Cecilia, in the most positive way possible, is an Italian matron in the making, though luckily she remains childless and young. She is a friend of mine from Toronto, an extraordinary girl who I can only describe as the centre of many different universes, an entrepreneuse, an administrator, and an objet aimé of many a hapless Italian man. At twenty-four years of age, she has inherited what to most of us would be a real estate empire, packed up her bags, and moved to Italy. She has all the sprezzatura of Professor Cavina, forty years sooner. Her life in Lissone, a quiet dormitory city north of Milan, has become the makings of a soap opera. Key to the cast are the two forty year old women who have attached themselves to poor Cecilia, eternally exchanging and producing gossip, a young Canadian lad occasionally employed as a handyman (not me), and finally, the visitors, those occasional cameo stars.

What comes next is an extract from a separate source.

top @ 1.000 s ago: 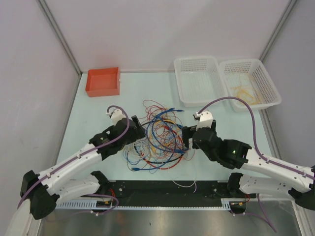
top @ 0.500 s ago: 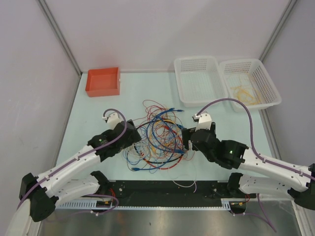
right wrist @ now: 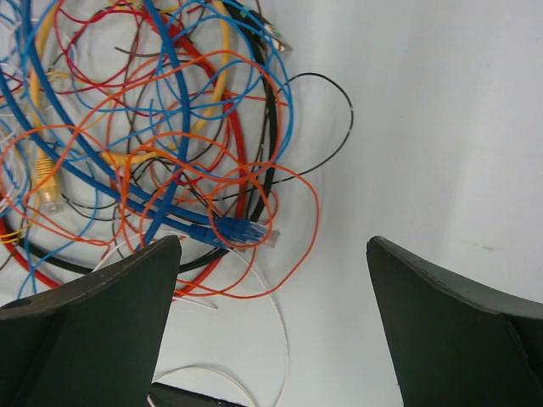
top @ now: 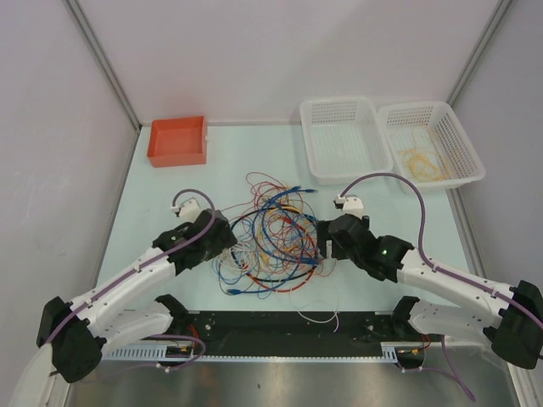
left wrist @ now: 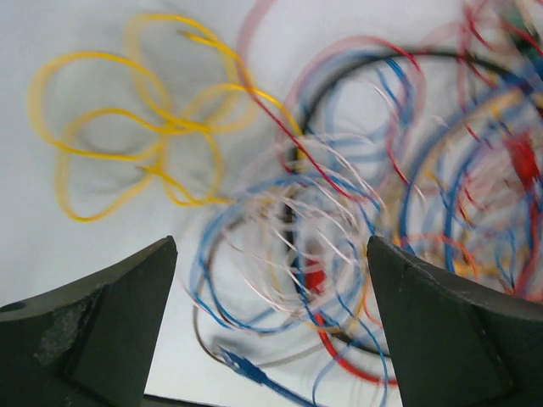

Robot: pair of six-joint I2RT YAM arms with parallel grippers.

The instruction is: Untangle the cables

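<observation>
Nearest you, at the bottom of the frame, a loose white wire [top: 320,318] lies by the arm bases. Just above it, your left end effector [top: 226,237] and right end effector [top: 325,240] flank the cables [top: 273,242], a tangled heap at the middle of the bench [top: 161,191]. Both have fingers spread wide, gripping nothing. Farther up, a red tray [top: 178,141] sits upper left. A white basket [top: 344,140] and a second basket [top: 462,144] sit upper right, the second holding pale yellow strands [top: 417,159].
</observation>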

Sarah, the internationalist, is yet another Canadian employed in Europe, in her case at the expense of the aforementioned nation's government. She works in Vilnius for UNESCO's European regional branch, which for some reason happens to include North America as well, and is thus compensated for the Lithuanian winter via transatlantic payments. As Cecilia tried to shake off her unwanted consort we looked at each other and shrugged; another devotee of the great Ceci tried his luck.
Finally, after an agonizingly long wait, our train to Lissone left and we abandoned the suitor, who meanwhile had been joined by a friend of his, to the station platform.
Unfortunately I didn't get much sleep while I was visiting Cecilia, as the night and day vigil being held by the Italian media for the ailing pontiff seemed to me too fascinating to miss. For the first time in months, I was able to watch television, though I was reminded just as soon why I haven't missed it during my time in Bologna. The iridescent glow on the makeup of the commentators, growing increasingly tired and irritable as the hours dragged on, seemed to revel in their morbid wait; some of them looked as though they were in more dire condition than the Pope.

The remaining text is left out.